After a congress, the different contributions and the ensuing discussions were often published in the form of a congress report. As part of the TIC project, we assembled and made accessible a digital collection of over 1000 congress reports, with extensive metadata, that give an insight into the proceedings of these events. Local situations and numbers were compared, and the effectiveness and (international) suitability of different measures were discussed. This could lead to serious debates among the predominantly white male reformers who frequented the congresses (women only started attending by the late 19th century). Nonetheless, the ideal of an international consensus - reached through open debate and rational dialogue - was the driving force behind the expanding circuit of congresses. Collaboration, across borders and in the name of science and universal welfare, was itself also a rationale that these events were meant to embody. To institutionalize these collaborative bonds, many congress series transformed into international organizations from the 1880s onwards. International congresses also became increasingly specialized and professionalized by the belle epoque. The communities of experts formed through the congresses now began to professionalize their activities, a process which concurred with and stimulated the maturation of new knowledge fields into separate disciplines (Schroeder-Gudehus 1990).

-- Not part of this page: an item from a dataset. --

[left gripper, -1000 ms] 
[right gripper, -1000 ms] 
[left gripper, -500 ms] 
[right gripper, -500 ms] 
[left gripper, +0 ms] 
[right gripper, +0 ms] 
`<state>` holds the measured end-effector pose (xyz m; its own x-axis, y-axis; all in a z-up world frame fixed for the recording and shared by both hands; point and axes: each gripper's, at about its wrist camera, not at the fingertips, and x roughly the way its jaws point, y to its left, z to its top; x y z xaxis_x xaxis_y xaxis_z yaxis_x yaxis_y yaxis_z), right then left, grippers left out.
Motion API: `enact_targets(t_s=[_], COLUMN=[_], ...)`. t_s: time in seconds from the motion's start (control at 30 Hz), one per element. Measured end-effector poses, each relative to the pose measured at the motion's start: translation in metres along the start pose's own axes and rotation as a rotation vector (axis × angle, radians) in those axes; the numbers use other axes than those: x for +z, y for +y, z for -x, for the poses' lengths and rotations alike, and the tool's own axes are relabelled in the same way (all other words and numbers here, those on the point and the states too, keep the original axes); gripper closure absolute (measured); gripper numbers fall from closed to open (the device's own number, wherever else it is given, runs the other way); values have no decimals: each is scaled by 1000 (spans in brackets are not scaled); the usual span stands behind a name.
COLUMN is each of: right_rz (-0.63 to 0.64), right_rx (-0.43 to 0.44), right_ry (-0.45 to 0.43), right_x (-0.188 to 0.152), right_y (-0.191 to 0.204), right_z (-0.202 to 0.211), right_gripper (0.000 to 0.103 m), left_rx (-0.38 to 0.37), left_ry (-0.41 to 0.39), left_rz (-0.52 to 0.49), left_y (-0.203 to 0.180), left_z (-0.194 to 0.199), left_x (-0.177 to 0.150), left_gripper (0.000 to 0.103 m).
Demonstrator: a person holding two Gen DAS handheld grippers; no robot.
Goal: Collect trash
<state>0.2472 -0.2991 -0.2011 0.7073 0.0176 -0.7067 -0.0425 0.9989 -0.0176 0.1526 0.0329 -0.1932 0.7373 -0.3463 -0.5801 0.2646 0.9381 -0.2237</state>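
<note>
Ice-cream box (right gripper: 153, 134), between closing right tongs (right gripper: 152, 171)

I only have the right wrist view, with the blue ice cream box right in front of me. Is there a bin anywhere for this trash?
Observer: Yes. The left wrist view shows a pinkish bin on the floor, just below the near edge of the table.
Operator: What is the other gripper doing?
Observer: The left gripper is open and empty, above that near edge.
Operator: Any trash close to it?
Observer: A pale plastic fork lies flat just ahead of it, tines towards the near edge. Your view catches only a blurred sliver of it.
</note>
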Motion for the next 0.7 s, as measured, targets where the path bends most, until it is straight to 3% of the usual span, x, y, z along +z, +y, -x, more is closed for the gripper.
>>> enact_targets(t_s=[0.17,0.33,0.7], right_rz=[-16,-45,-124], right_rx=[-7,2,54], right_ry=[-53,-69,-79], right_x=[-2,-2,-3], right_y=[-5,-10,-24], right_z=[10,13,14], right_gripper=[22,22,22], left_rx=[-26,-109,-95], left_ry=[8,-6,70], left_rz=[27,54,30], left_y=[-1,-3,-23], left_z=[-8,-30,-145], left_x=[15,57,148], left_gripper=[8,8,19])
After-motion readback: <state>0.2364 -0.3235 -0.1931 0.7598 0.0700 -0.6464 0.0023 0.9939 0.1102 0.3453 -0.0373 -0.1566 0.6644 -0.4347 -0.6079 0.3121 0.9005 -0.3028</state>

(2) Sources and data enrichment
A thorough assessment of these early sites of international sociability can not only help to reexamine the welfare arrangements before the welfare state from a transnational perspective, but can also shed light on the ascendancy of scientific internationalism and international organizations. Focussing on initiatives related to social reform, the goal of the TIC project was therefore to assemble a database containing systematic information on the phenomena of international congresses and organizations from the 1840s until the beginning of the First World War. We focussed on the attendance of reformers originating from the Low Countries as well as in-depth thematic sub-projects (see below), However, for the overall mapping of conferences related to social reform and the compilation of bibliographic metadata, the aim from the outset was to be as exhaustive as possible.

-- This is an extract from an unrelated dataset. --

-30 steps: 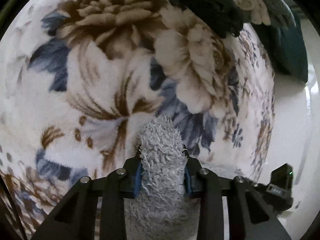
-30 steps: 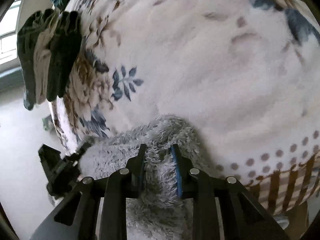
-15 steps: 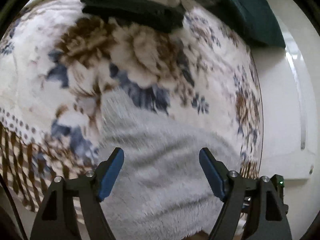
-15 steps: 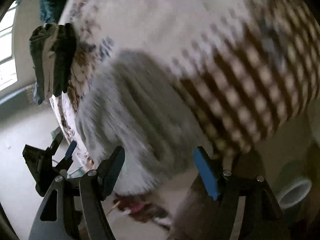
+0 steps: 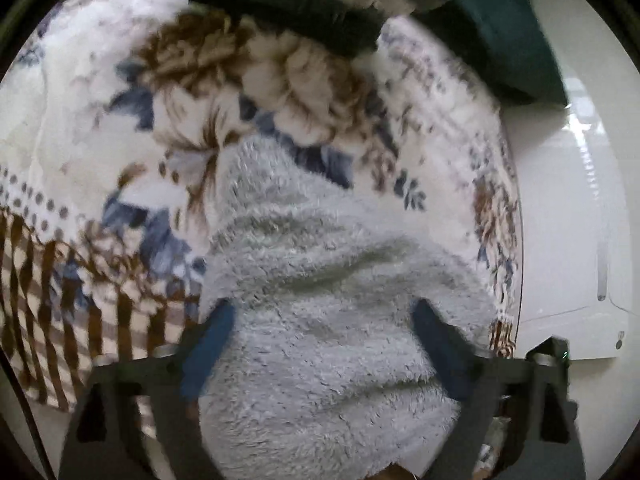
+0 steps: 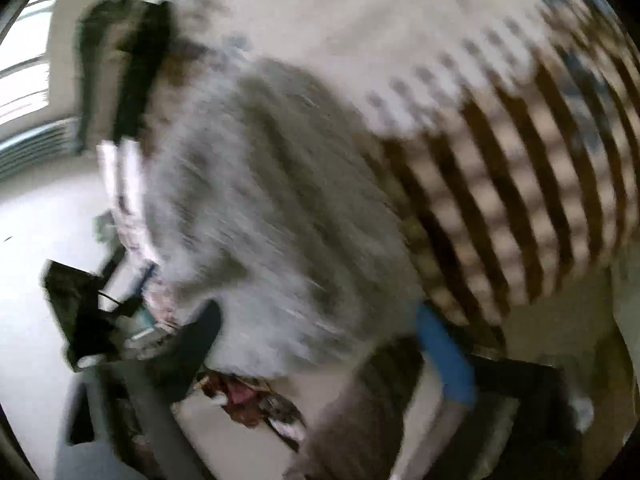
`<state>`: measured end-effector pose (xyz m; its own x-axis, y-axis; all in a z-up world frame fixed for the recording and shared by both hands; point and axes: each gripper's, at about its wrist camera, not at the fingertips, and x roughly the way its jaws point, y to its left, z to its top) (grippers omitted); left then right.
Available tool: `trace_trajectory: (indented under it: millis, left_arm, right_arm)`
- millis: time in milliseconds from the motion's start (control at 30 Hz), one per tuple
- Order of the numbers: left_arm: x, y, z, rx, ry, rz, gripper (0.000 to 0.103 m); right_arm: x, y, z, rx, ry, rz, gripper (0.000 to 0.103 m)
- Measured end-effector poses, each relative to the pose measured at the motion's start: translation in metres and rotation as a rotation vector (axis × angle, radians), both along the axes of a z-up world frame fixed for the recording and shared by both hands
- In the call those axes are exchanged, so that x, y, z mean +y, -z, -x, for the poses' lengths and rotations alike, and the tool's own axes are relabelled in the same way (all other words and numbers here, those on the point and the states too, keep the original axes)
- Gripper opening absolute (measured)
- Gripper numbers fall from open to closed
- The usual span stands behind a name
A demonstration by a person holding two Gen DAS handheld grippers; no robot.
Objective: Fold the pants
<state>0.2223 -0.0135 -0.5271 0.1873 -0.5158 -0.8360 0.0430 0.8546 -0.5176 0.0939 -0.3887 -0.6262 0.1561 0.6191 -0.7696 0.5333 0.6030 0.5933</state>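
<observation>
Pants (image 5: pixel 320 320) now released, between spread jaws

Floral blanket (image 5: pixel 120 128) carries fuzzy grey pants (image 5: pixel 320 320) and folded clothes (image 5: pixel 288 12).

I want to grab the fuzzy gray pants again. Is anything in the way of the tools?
No, nothing visible. The fuzzy gray pants lie on the flowered blanket, right in front of the open left tool and open right tool.
</observation>
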Motion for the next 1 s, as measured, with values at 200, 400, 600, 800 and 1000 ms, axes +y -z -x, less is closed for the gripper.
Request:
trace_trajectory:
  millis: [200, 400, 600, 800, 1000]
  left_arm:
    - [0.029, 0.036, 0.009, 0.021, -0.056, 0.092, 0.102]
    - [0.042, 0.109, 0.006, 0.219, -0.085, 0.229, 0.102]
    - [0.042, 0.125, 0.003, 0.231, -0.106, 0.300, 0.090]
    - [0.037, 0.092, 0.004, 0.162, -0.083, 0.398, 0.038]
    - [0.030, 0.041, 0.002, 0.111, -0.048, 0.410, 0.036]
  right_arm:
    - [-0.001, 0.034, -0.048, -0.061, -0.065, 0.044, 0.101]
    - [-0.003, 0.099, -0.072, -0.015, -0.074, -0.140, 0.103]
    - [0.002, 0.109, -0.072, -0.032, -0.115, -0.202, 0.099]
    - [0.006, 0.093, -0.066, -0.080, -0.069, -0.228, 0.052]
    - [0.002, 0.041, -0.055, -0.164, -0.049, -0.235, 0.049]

The foundational sources of our dataset were the publications of the Union of International Associations (UIA) and its ‘complete’ list of conferences from 1681 onwards (UIA, 1960; UIA 1957; UIA, 1964). In 1907, Henri La Fontaine, Paul Otlet and Cyrille Van Overbergh set up the Office Central des Associations Internationales. Besides the development of a centre for collections about internationalism in Brussels (including what La Fontaine called a ‘Documentary Repertory of Internationalism’), one of the main goals was the foundation of the Union of International Associations (UIA), an ‘association of associations’ that would coordinate the relations and interests between international organizations throughout the world. In a short period of time the UIA became a direct forerunner of the League of Nations’ Committee on Intellectual Cooperation. It issued a periodical, La Vie Internationale, and published, in collaboration with the pacifist Alfred Fried, two yearbooks (1905; 1906; 1907; 1910–1911): the Annuaire de la Vie Internationale, which gave an overview of the various international associations. The yearbook and the UIA still exist today and many studies on international non-governmental organizations rely on the UIA data and the typologies drawn up by them (see Laqua, Van Acker & Verbruggen, 2019 for an overview).2
Data collections with a global or even universal scope will always remain incomplete or questionable (Bloodgood & Schmitz, 2013). In the case of the UIA, this is partly caused by the fact that from its inception in 1907, most of the data was provided by the organizations themselves, as acknowledged by the UIA (UIA, 2015). Moreover, the categorization of ‘genuinely’ international organizations itself “has been, and remains, a political project that embodies and shapes worldviews” (Saunier, 2019). A well-known example, for instance, is the lack of religious organizations and fraternities engaged in transnational advocacy networks, health, education and many other fields related to social reform (Bush, 2007). This being said, the data offers a representative data source for the study of various long-term developments (eg. Boli & Thomas, 1999; Grandjean & Van Leeuwen, 2019), especially with regard to Europe and North America, which can be further enriched with original archival research and/or used as a starting point for further research.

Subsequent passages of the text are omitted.